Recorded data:
*** Begin section ***
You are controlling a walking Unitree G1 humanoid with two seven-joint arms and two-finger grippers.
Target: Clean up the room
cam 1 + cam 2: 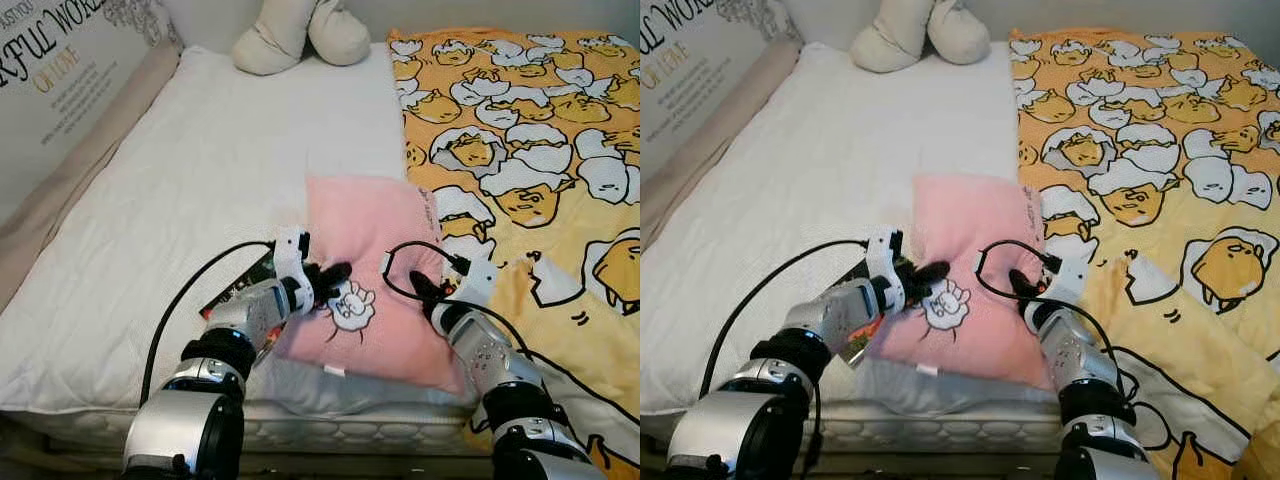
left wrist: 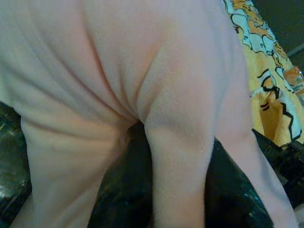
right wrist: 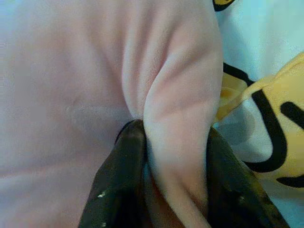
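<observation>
A square pink fleece pillow with a white cartoon print (image 1: 370, 275) lies near the front edge of the white quilted mattress (image 1: 200, 190), its right side meeting the yellow cartoon-egg blanket (image 1: 530, 140). The left gripper (image 1: 330, 278) pinches a fold on the pillow's left side, fingers clenched on the fabric. The right gripper (image 1: 420, 288) clamps a fold at the pillow's right edge beside the blanket. A cream stuffed toy (image 1: 300, 35) sits at the far edge. A dark printed packet (image 1: 240, 285) lies just beside the pillow's left edge. The mattress's left half is bare.
</observation>
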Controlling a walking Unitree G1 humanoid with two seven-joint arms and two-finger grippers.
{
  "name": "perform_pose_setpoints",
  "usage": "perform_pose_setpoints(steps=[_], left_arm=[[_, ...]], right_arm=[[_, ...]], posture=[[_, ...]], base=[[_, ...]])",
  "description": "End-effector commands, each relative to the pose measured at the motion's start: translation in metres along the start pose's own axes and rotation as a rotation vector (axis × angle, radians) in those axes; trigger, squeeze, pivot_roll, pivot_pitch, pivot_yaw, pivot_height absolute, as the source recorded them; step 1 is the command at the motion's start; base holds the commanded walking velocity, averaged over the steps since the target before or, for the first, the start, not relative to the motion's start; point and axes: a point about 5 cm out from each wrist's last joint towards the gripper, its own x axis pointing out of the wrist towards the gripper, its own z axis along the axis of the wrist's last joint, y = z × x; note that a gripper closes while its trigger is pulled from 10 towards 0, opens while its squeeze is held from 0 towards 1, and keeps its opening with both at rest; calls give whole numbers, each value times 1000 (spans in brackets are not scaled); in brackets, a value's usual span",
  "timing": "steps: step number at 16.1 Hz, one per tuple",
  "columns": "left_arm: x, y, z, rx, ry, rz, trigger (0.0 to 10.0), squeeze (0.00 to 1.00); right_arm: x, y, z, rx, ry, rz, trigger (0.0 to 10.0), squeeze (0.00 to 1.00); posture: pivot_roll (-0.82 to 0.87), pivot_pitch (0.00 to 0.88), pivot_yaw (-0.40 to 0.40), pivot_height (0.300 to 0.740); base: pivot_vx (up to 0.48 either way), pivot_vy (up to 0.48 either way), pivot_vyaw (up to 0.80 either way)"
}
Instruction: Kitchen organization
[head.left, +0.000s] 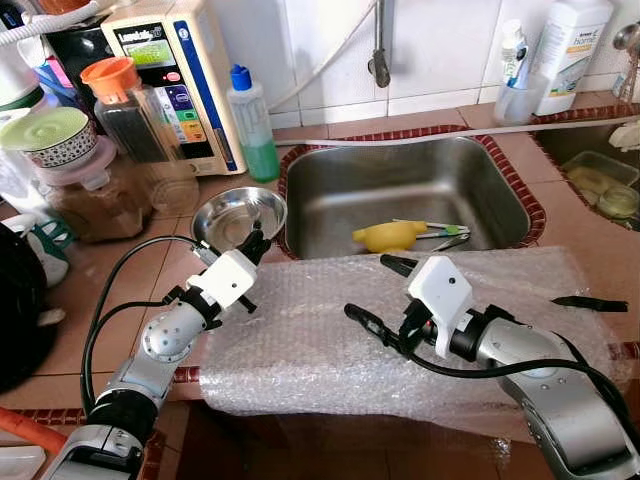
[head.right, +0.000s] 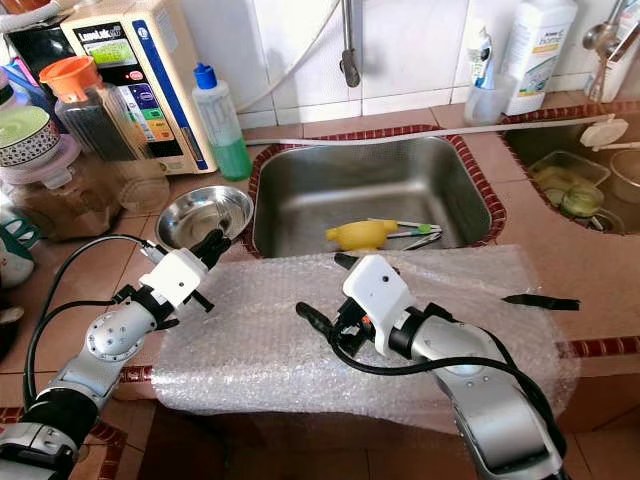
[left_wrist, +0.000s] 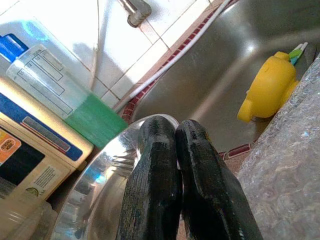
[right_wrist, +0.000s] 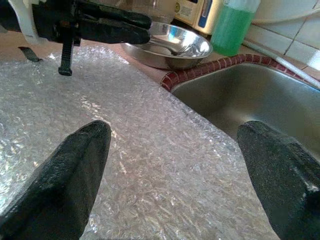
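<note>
With my left gripper (head.left: 257, 243) pinched shut and empty at the rim of the round shiny steel bowl (head.left: 237, 217) beside the sink, and my right gripper (head.left: 375, 290) spread wide, empty, over the clear bubble-wrap sheet (head.left: 300, 340), I judge a careless nudge could tip the bowl.

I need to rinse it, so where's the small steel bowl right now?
The steel bowl sits on the counter left of the sink, in front of the green soap bottle, with the shut left claw at its near rim.

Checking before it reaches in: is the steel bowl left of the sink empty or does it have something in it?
Empty, as far as it shows. The bowl shows only bare shiny metal; the left claw covers part of its near rim.
</note>
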Motion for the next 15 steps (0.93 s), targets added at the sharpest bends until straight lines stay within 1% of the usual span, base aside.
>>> perform_pose_setpoints(steps=[1, 2, 3, 4, 6, 7, 9, 10, 12, 13, 14, 15], left_arm=[[-7, -7, -11, -13, 64, -39, 0, 0], [-6, -2, -8, -14, 50, -20, 0, 0], [-5, 1, -5, -33, 33, 3, 0, 0], [-3, 5, -3, -71, 26, 36, 0, 0], [2, 10, 6, -87, -11, 40, 0, 0], [7, 15, 15, -91, -41, 32, 0, 0], [11, 24, 26, -69, -74, 6, 0, 0], [14, 31, 35, -32, -100, -22, 0, 0], [18, 40, 48, 3, -132, -57, 0, 0], [20, 44, 54, 7, -144, -81, 0, 0], [20, 45, 59, 51, -149, -117, 0, 0], [19, 46, 61, 62, -150, -125, 0, 0]], right_arm=[[1, -1, 6, -17, -22, -4, 10000, 0], [1, -2, 6, -23, -23, -12, 10000, 0], [0, -5, 5, -26, -24, -23, 10000, 0], [0, -9, 6, -26, -33, -58, 10000, 0], [-1, -17, 6, -43, -37, -89, 10000, 0], [-2, -25, 6, -56, -35, -110, 10000, 0], [-4, -34, 5, -89, -26, -132, 10000, 0], [-6, -42, 6, -119, -20, -150, 10000, 0], [-9, -53, 5, -166, -6, -168, 10000, 0], [-9, -58, 5, -196, 1, -176, 10000, 0], [-9, -62, 5, -221, 8, -175, 10000, 0], [-9, -64, 6, -229, 9, -177, 10000, 0]], posture=[[-346, 111, 179, 740], [-348, 108, 178, 740], [-344, 108, 178, 740], [-342, 106, 178, 740], [-337, 105, 179, 740], [-335, 103, 179, 740], [-334, 102, 178, 740], [-334, 102, 178, 740], [-328, 97, 175, 740], [-327, 97, 175, 740], [-324, 96, 175, 740], [-324, 96, 175, 740]], base=[[0, 0, 0], [0, 0, 0], [0, 0, 0], [0, 0, 0], [0, 0, 0], [0, 0, 0], [0, 0, 0], [0, 0, 0], [0, 0, 0], [0, 0, 0], [0, 0, 0], [0, 0, 0]])
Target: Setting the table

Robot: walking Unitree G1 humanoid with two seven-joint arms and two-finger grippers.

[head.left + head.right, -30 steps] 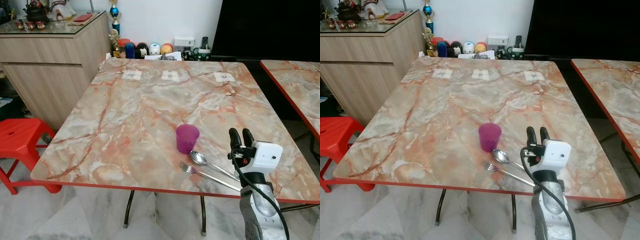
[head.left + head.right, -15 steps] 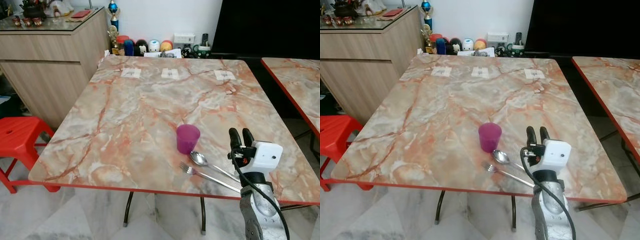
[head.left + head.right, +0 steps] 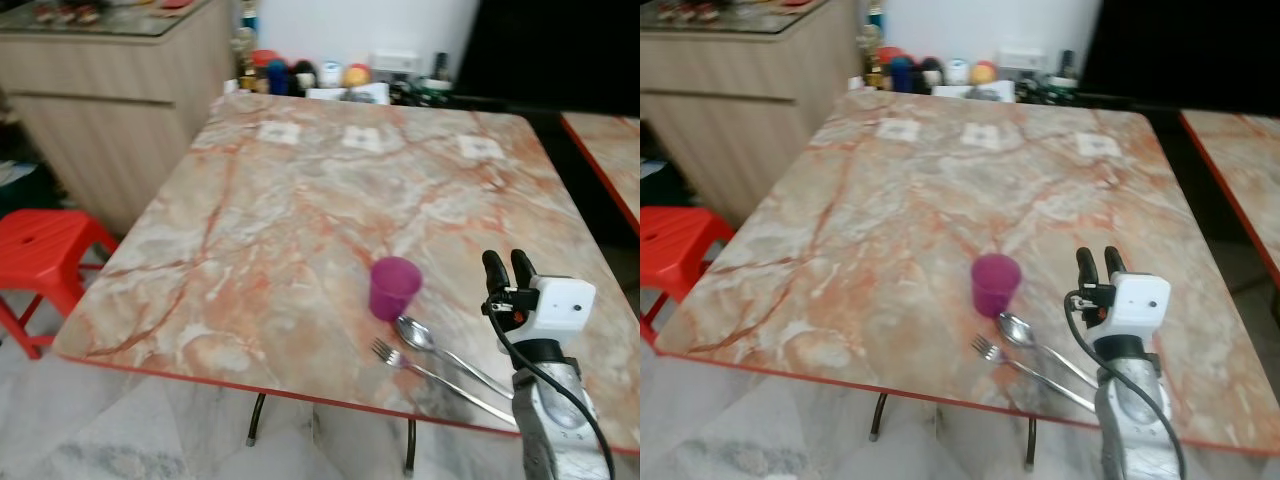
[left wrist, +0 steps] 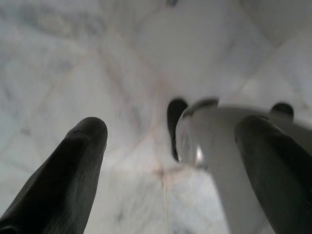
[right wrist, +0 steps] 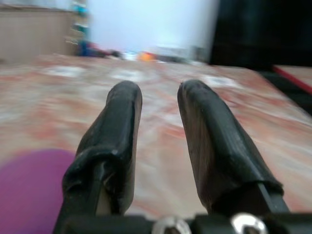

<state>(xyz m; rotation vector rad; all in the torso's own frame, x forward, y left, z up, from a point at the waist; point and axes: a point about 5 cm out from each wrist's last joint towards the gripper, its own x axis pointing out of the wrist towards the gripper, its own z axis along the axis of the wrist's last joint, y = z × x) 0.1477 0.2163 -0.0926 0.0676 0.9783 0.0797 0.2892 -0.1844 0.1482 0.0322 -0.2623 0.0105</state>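
Cutlery waits near the desk's [image 3: 300, 200] front edge: one spoon [image 3: 420, 335] and one fork [image 3: 400, 360], handles slanting toward the right end effector [image 3: 508, 268], just beside one purple cup [image 3: 394, 288]. That end effector, nearer than the hanging left end effector [image 4: 170, 146], hovers unclenched and empty beyond the handles.

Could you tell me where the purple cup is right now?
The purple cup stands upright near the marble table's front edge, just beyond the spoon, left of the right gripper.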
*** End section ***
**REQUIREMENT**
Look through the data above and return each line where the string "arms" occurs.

**RESULT OF THIS TASK**
You are controlling a walking Unitree G1 humanoid with two seven-joint arms and two-finger grippers.
Controlling a walking Unitree G1 humanoid with two seven-joint arms and two-finger grippers.
Robot: walking Unitree G1 humanoid with two seven-joint arms and two-finger grippers.

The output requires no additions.